1
Name:
Anonymous
2014-01-11 17:38
Lets discuss writing Lisp interpreter on top of SQL.
I already did the reader part...
https://github.com/saniv/tsql_lisp/blob/master/lisp.sql
2
Name:
Anonymous
2014-01-11 17:44
Also, I have an idea, that SQL Lisp implementation should use huge rows, instead of cons-pairs, to speed up queries. Rows should have index on head to do funcalls efficiently.
3
Name:
Anonymous
2014-01-11 17:44
That looks like the offspring of COBOL and BASIC.
4
Name:
Anonymous
2014-01-11 17:56
>>3
that is why we need something better there.
5
Name:
Anonymous
2014-01-11 18:38
Look up AP5 (and "Relational Lisp") in general.

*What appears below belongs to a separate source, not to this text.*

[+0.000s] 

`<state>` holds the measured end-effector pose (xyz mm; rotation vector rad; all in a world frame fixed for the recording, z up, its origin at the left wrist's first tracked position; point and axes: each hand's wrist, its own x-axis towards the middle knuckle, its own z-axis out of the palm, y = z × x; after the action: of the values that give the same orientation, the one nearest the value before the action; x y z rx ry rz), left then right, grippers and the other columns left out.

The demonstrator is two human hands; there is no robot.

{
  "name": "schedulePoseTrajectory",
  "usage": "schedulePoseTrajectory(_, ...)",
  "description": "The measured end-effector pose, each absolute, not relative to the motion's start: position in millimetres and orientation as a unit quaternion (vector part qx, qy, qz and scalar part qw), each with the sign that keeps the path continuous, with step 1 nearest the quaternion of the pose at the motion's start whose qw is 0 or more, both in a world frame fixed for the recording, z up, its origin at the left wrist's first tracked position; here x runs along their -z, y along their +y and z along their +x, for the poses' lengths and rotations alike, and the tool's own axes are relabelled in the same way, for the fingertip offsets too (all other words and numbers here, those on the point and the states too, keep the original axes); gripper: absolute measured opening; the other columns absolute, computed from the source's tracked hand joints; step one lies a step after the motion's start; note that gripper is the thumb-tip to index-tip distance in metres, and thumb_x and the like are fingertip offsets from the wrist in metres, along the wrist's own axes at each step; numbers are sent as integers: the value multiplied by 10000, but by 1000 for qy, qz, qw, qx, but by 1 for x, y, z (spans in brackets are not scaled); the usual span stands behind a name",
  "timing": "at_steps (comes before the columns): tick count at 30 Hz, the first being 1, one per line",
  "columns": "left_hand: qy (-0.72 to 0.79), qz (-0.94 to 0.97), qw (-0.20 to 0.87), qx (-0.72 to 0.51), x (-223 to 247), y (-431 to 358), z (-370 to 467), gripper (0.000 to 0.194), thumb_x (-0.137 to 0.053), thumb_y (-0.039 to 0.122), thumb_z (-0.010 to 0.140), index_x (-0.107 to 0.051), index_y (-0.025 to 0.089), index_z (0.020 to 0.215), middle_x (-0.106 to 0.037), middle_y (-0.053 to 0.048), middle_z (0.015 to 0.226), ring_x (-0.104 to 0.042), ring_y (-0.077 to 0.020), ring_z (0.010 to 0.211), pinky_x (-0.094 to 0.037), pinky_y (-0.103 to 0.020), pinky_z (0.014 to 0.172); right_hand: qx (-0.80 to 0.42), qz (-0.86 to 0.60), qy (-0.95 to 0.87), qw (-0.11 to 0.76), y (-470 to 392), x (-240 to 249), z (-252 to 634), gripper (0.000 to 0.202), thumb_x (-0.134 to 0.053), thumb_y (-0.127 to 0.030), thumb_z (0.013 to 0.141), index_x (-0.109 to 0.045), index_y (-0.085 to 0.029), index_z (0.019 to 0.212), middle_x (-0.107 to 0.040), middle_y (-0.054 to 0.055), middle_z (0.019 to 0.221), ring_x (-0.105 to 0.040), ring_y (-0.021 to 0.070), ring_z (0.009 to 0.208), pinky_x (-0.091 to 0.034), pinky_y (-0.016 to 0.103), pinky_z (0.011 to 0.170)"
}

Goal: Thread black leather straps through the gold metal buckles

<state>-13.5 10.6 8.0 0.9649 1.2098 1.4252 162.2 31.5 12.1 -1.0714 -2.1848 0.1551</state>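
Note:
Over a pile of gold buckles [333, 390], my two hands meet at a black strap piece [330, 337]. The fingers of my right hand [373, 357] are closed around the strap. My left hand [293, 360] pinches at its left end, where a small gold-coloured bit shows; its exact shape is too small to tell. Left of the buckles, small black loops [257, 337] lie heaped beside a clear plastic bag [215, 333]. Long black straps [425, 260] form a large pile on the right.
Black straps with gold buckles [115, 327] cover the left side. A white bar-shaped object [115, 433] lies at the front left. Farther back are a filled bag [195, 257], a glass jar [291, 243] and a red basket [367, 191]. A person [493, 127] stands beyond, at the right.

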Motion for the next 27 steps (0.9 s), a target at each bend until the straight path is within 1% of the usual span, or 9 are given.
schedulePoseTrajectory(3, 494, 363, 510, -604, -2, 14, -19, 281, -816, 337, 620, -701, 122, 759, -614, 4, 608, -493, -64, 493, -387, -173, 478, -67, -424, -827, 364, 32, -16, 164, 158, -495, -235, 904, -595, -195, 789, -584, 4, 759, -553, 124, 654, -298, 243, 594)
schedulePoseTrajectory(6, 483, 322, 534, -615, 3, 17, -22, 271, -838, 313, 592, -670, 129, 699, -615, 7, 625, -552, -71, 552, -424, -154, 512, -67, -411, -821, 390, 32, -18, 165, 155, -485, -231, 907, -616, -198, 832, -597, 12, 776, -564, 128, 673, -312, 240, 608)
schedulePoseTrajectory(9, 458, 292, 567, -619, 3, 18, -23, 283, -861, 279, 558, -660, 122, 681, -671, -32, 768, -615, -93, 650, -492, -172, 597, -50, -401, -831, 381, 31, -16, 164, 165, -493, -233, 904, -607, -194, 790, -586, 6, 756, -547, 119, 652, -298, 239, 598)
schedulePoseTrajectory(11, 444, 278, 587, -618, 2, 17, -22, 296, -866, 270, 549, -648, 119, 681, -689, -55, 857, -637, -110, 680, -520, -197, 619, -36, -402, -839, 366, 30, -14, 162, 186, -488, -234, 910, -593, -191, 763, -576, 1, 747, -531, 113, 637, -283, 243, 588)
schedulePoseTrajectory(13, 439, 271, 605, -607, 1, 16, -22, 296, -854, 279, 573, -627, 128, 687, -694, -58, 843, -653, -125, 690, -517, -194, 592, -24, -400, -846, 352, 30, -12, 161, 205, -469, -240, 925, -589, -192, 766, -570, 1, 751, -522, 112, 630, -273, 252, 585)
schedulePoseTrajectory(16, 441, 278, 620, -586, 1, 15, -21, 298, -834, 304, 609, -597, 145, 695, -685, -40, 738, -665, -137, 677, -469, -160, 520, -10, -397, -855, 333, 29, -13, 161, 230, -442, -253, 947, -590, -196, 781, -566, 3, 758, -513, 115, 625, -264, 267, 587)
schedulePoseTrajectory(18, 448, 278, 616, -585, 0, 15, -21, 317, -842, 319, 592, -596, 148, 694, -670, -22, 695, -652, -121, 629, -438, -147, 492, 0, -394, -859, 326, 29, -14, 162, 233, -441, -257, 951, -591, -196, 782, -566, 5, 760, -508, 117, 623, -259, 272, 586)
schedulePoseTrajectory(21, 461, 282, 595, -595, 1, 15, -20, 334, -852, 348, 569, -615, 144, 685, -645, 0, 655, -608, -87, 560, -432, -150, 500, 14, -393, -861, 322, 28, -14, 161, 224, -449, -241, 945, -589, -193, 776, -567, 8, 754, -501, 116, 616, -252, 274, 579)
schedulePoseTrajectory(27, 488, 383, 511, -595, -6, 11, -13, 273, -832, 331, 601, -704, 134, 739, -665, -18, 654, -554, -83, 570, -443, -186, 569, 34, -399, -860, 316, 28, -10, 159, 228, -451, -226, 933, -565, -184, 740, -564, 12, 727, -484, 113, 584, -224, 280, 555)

Also look at the expert system Lisp like languages like CLIPS.
7
Name:
Anonymous
2014-01-11 19:43
>>5
AP5
What's that shit? Poor man's JSON with some COBOL-era layers on top?
8
Name:
Anonymous
2014-01-11 19:52
>>7
WTF? Are you sure you're looking at the right thing? AP5 is NOT a data interchange format.
10
Name:
Anonymous
2014-01-12 3:30
So in a nutshell relational Lisp would get you
(animal cat Name (lambda (Age) (< Age 3))
while SQL provides:
select * from Animals where 'animal_type' = 'cat' AND 'age' < 3
but I'm more interested in implementing usual imperative Lisp on top of SQL.
11
Name:
Anonymous
2014-01-12 4:04
>>10
Yeah do that but also put the relational stuff in "for free" so to speak.
12
Name:
Anonymous
2014-01-12 5:40
>>11
Sorry, I'm just exploring the ways relational database could help storing and querying typical imperative code.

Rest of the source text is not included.